Global financial services major Bank of America Merrill Lynch (BofA-ML) revised its fiscal 2016-17 CPI inflation forecast to 5.7 per cent in March 2017 from 5.5 per cent earlier assuming oil at USD 55 per barrel, saying the average CPI inflation forecast should drop to 5 per cent, in line with RBI's 5 per cent fiscal 2016-17 target.
The report noted that the scope for further RBI rate cuts is "limited" as the repo rate at 6.25 per cent would be well below the 6.9 per cent historical average CPI inflation.
According to the firm, inflation roadmap for this year supports a rate cut by RBI in its policy review meet on August 9.

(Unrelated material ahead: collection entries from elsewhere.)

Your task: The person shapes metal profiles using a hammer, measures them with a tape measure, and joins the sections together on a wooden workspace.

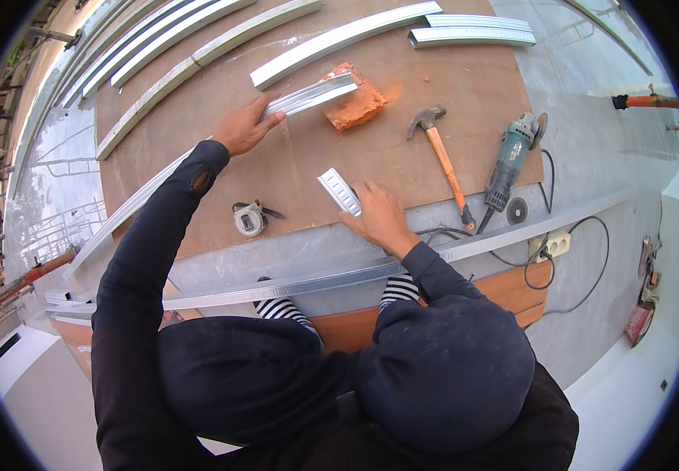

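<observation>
My left hand [247, 127] is closed around a long, thin metal channel [139, 200] that slants down to the left. The channel's far end rests on a broken orange brick [355, 106]. Nearer to me, my right hand [381, 220] grips a short offcut of metal channel [339, 191] with slots along it, just above the brown board [300, 169]. Between my arms lies a white tape measure [251, 220] with a dark strap. To the right of the short piece is a claw hammer [441, 157] with a wooden handle.
A teal angle grinder [509, 161] lies at the board's right edge, beside a loose cutting disc [516, 210]. Its cable runs near a socket block [549, 246]. One long metal profile [308, 289] crosses before my feet; more profiles [339, 41] lie at the far side.
</observation>
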Demonstrator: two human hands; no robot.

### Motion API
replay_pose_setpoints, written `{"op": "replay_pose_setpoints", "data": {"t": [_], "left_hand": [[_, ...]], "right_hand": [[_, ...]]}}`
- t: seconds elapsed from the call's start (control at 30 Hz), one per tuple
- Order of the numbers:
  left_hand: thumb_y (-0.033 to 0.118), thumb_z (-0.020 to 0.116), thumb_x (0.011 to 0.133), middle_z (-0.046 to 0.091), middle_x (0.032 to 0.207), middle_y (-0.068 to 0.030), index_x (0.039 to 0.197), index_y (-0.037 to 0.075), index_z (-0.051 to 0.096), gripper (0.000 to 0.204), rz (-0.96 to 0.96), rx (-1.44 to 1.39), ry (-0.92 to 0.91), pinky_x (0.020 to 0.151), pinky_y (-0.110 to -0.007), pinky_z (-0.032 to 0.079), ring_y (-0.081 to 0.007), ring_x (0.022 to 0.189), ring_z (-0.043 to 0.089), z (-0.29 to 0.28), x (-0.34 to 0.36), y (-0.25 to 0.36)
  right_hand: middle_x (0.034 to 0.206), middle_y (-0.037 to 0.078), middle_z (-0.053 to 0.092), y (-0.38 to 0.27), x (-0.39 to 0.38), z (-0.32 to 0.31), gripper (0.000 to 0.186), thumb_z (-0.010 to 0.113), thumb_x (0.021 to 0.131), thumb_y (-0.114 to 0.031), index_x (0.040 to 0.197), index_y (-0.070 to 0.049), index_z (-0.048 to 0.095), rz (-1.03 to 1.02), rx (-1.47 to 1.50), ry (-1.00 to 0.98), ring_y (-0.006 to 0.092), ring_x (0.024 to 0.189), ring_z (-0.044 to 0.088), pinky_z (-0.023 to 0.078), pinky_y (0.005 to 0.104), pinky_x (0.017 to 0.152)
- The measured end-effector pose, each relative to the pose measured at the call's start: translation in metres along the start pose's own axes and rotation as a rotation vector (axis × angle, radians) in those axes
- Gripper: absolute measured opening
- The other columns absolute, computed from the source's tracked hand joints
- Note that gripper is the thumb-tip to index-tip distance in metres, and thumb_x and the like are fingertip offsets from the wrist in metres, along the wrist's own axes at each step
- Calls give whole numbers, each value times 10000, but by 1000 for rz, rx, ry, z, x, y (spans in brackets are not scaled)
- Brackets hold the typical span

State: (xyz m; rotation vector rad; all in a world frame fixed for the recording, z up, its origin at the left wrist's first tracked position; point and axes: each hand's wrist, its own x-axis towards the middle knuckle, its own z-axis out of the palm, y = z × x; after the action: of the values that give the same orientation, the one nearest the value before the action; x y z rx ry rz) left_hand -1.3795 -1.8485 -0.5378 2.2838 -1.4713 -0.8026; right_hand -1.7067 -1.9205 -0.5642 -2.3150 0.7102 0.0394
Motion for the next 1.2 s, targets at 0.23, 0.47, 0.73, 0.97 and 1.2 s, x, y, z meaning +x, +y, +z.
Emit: {"op": "replay_pose_setpoints", "data": {"t": [0.23,0.47,0.73,0.97,1.2], "left_hand": [[468,667,927,640,1150,-256,1395,62,449,657,136,231,146,935,-466,492,-415,1087,627,12,-1,7],[369,684,912,652,1060,-246,1282,47,495,526,9,268,75,830,-479,488,-418,971,638,4,7,28],[290,696,882,669,999,-190,1201,61,572,412,211,205,170,754,-462,501,-378,872,655,-15,-39,81],[403,735,876,697,866,-187,1093,51,633,426,211,153,145,647,-437,514,-369,714,673,-25,-61,93],[437,740,874,706,860,-197,1110,35,659,473,211,118,131,658,-413,532,-347,712,691,-36,-61,100]], "right_hand": [[948,98,718,48,19,-29,307,651,918,-292,1080,-34,610,549,1150,-124,132,860,676,520,305,701],[983,15,635,47,14,-73,392,730,903,-376,1149,-98,605,526,1518,208,132,896,619,513,309,725],[1045,23,644,69,15,-92,407,751,913,-408,1162,-112,625,420,1680,446,147,984,632,568,319,781],[1147,59,627,33,24,-112,412,758,896,-293,1212,-87,593,237,1655,529,186,1087,614,559,368,915],[1171,66,617,28,24,-117,400,741,901,-239,1224,-66,580,146,1698,557,203,1113,609,551,379,956]]}}
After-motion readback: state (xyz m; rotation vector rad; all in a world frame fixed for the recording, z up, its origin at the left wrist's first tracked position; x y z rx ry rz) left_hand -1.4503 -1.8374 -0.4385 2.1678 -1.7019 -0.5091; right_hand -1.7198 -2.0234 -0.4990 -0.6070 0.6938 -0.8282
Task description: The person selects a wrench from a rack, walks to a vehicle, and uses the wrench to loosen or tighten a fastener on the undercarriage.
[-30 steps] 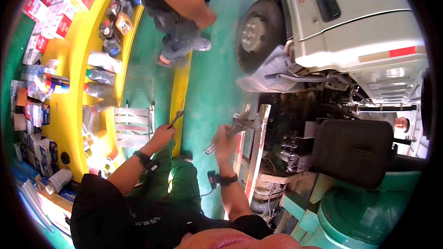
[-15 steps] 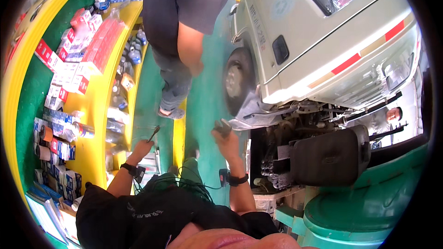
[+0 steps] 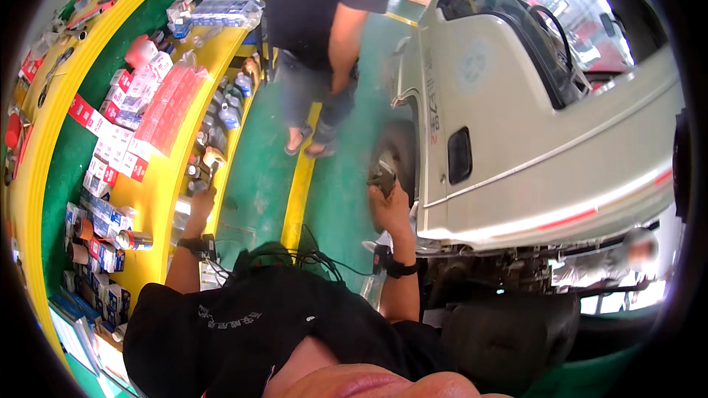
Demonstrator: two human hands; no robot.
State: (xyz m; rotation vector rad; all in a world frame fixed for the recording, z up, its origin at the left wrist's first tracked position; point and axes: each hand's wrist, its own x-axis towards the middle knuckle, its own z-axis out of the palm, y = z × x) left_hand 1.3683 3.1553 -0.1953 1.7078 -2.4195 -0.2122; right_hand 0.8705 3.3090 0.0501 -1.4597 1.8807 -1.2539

"We continue to expect RBI to cut a final 25 bps on August 9 with core CPI inflation expected to remain benign at 5 per cent," BofA-ML said.
WPI would end the financial year at a lower 4.9 per cent. "If Brent stays at current levels, WPI inflation works out to be 3.8 per cent. Core WPI inflation will likely remain soft at 3.3 per cent," it added.
Three swing factors for headline inflation in this fiscal year are -- rains, seventh pay commission and oil.
Earlier this month, RBI reduced its policy rate by 0.25 per cent to 6.5 per cent -- its lowest level in more than five years. While this was the first rate cut after a gap of six months, RBI has lowered its lending rate by 1.5 per cent cumulatively since January last year.
However, the industry still wants further rate cuts from RBI to boost growth.